Richard Leblanc, a professor of governance, law, and ethics at York University, said Canadian cannabis companies need to begin appointing more independent board members and chairs to ensure that compliance and regulatory risk is under control. He said that early-stage companies often appoint friends or close associates that are more likely to ignore issues from a compliance perspective.

“We’re in the early stages of governance maturity of these companies,” Leblanc said in a phone interview with BNN Bloomberg. “As they expand globally and go into other markets, the lack of governance will hurt them.” 

Eric Foster from Dentons agrees. He said the importance of having an independent majority on boards of directors, especially in light of recent events, is paramount.

“We’re seeing more seasoned and more experienced executives join boards as the industry becomes more mature and sophisticated; but again, there’s going to be some growing pains and that will happen over time,” he said.
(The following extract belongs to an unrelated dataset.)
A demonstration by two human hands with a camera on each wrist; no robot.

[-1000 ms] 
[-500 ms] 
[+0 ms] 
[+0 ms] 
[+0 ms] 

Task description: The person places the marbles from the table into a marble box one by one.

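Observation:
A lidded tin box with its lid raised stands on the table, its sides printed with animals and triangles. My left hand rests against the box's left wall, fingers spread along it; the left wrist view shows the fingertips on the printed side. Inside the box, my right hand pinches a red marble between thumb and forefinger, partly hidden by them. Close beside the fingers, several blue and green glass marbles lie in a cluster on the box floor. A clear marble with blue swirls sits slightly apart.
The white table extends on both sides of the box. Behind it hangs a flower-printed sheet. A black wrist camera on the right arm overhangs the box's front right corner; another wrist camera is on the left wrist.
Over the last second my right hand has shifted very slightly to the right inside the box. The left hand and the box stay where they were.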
CannTrust said on Monday Health Canada ordered the company to place 5,200 kilograms of unlicensed cannabis on hold, while the company has voluntarily placed an additional 7,500 kilograms of dried cannabis equivalent produced in previously unlicensed rooms at its Vaughan, Ont. facility on hold. To put that into perspective, CannTrust sold 3,014 kilograms of cannabis in its most recent fiscal quarter.
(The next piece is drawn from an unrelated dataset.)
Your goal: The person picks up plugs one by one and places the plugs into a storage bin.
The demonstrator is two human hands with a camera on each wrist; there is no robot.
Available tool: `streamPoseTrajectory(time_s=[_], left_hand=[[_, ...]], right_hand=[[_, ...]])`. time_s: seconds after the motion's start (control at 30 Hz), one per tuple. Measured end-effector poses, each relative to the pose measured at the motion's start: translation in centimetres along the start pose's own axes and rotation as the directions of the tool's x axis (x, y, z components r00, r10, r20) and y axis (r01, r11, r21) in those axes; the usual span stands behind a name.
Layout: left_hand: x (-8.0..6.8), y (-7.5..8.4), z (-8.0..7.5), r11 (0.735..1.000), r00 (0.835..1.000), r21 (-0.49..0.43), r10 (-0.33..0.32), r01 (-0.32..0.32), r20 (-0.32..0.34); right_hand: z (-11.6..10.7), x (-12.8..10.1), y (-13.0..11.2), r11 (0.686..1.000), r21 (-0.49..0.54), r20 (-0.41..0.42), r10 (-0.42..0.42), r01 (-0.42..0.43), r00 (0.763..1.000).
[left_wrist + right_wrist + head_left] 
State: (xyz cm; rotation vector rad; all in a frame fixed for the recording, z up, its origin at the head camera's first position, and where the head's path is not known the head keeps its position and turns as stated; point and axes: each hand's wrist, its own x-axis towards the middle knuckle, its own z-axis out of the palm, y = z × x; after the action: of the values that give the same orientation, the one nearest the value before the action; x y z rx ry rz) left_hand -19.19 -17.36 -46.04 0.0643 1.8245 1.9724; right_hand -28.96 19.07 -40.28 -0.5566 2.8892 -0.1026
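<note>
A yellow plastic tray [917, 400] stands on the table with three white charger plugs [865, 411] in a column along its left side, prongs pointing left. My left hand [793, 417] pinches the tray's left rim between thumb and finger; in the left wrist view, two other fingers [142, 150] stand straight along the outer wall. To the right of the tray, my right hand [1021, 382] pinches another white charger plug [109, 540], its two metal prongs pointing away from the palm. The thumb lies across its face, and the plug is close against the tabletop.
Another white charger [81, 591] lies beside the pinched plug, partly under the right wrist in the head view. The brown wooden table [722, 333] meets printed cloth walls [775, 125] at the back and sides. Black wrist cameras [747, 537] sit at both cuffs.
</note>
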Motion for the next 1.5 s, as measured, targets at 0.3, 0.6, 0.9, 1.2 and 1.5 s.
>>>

While the company said the financial impact from its non-compliance is unknown, the value of the 12,700 kilograms of unsold cannabis on the wholesale market is pegged to be close to $70 million, according to George Robinson, chief executive officer of RavenQuest Biomed Inc.

Robinson, who also took over CEO duties at Bonify Inc. after Health Canada found the Winnipeg-based cannabis producer sold illegally-sourced cannabis last December, said this is an “inflection point” where investors will call into question the depth of corporate governance at some cannabis producers.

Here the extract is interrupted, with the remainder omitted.